The Long Road to Perdition
COVID19 vaccines are injected into the deltoid where they are taken up by muscle cells. The vaccine remains largely contained near the site of injection. Local muscle cells that take in the vaccine produce the spike protein and place it on the surface of the cell where it is recognized by the immune system. Vaccine that is not taken up by muscle is drained into the local lymph nodes where lymphatic cells absorb the vaccine and similarly make spike protein. The lymphatic cells are responsible for activating T and B cells, which are important steps in generating immunity.

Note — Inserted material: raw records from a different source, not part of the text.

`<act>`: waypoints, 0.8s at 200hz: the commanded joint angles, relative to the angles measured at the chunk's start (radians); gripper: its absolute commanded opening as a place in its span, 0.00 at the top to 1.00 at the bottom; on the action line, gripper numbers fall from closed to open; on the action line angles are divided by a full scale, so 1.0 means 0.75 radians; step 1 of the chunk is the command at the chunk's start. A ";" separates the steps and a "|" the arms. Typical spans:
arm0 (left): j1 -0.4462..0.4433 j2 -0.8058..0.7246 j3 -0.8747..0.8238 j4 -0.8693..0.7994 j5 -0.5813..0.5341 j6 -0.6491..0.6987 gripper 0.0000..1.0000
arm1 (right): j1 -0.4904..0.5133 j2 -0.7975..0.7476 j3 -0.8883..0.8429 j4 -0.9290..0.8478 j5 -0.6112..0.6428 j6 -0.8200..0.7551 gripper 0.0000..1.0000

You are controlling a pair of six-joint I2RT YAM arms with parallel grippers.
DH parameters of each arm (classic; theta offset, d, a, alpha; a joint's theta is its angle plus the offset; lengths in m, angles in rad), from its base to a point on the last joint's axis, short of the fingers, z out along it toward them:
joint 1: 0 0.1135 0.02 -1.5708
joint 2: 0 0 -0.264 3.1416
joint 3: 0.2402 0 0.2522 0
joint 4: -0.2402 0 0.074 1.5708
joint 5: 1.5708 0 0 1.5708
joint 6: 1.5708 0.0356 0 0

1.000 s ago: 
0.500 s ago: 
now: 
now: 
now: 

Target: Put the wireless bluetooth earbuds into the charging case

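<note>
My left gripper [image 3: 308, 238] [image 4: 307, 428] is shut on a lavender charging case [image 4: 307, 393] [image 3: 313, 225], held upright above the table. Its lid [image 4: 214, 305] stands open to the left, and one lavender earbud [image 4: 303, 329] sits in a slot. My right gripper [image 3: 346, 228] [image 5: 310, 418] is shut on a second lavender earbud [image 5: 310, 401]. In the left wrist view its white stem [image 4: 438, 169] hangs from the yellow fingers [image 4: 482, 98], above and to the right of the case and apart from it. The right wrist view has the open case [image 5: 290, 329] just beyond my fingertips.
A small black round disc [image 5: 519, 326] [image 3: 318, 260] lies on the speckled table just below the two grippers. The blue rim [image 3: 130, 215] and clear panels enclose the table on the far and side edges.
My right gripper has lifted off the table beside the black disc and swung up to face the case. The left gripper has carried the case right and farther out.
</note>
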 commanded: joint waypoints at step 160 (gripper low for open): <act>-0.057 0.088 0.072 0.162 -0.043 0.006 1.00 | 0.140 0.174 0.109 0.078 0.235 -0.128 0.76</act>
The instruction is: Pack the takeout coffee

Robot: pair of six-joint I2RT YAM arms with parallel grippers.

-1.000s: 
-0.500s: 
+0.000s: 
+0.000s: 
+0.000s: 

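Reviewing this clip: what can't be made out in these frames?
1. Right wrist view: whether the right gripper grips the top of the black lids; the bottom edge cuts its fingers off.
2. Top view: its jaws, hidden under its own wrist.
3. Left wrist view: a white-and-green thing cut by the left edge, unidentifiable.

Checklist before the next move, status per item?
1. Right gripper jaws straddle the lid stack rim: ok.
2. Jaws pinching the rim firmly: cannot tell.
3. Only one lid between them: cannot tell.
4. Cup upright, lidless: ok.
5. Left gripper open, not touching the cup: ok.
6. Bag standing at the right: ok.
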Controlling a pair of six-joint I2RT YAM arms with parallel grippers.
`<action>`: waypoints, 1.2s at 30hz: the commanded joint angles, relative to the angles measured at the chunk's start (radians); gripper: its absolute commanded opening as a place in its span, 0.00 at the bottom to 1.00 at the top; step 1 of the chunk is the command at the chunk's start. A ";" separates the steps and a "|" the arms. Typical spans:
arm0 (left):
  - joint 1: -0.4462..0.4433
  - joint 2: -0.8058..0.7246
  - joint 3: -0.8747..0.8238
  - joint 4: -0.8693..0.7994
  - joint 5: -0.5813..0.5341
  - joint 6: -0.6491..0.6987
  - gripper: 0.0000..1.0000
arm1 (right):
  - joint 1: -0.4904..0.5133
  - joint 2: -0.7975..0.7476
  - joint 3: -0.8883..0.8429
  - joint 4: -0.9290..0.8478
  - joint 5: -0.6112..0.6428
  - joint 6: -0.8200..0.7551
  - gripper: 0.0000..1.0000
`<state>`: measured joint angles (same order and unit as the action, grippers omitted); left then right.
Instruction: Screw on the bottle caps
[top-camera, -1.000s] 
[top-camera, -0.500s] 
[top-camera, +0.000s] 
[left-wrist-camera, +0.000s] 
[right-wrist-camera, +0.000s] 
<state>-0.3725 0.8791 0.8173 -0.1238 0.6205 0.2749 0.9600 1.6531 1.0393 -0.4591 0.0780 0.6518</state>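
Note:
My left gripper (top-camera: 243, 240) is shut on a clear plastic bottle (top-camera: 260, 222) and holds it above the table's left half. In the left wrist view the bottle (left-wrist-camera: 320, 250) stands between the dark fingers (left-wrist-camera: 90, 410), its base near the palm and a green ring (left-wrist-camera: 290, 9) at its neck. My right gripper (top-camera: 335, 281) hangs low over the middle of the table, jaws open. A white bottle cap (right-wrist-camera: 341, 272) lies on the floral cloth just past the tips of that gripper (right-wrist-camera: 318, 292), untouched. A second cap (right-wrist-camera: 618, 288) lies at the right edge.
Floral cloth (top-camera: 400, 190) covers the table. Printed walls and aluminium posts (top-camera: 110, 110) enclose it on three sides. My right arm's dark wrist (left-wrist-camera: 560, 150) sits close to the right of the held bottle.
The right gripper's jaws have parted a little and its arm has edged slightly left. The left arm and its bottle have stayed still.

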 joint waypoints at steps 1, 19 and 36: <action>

In order to damage the endothelium of blood vessels, COVID-19 vaccines have to enter the vascular system and infect cells that circulate in the blood. Data collected by the European Medicines Agency shows that no significant amount of vaccine enters the circulation. The confinement of the expressed spike protein away from the circulatory system significant prevents it from causing damage to the vascular endothelium.
Redesigning the Spike Protein
The spike protein attaches SARS-CoV2 to cells through a receptor called ACE2. In order to fully interact, the spike protein must undergo a conformational change.
A research team lead by Dr. Barney Graham from the Vaccine Research Center at the NIH National Institute of Allergy and Infectious Diseases created an engineered form of the spike protein that is unable to make the shape change required to effectively bind to cells. The Pfizer/BioNTech, Moderna, Novavax, and Johnson&Johnson vaccines all use this inactivated spike protein, which means any spike protein that is produced by the vaccine is not able to be activated. This safety-switch limits the ability of the spike protein to bind ACE2 and limits its ability to cause damage.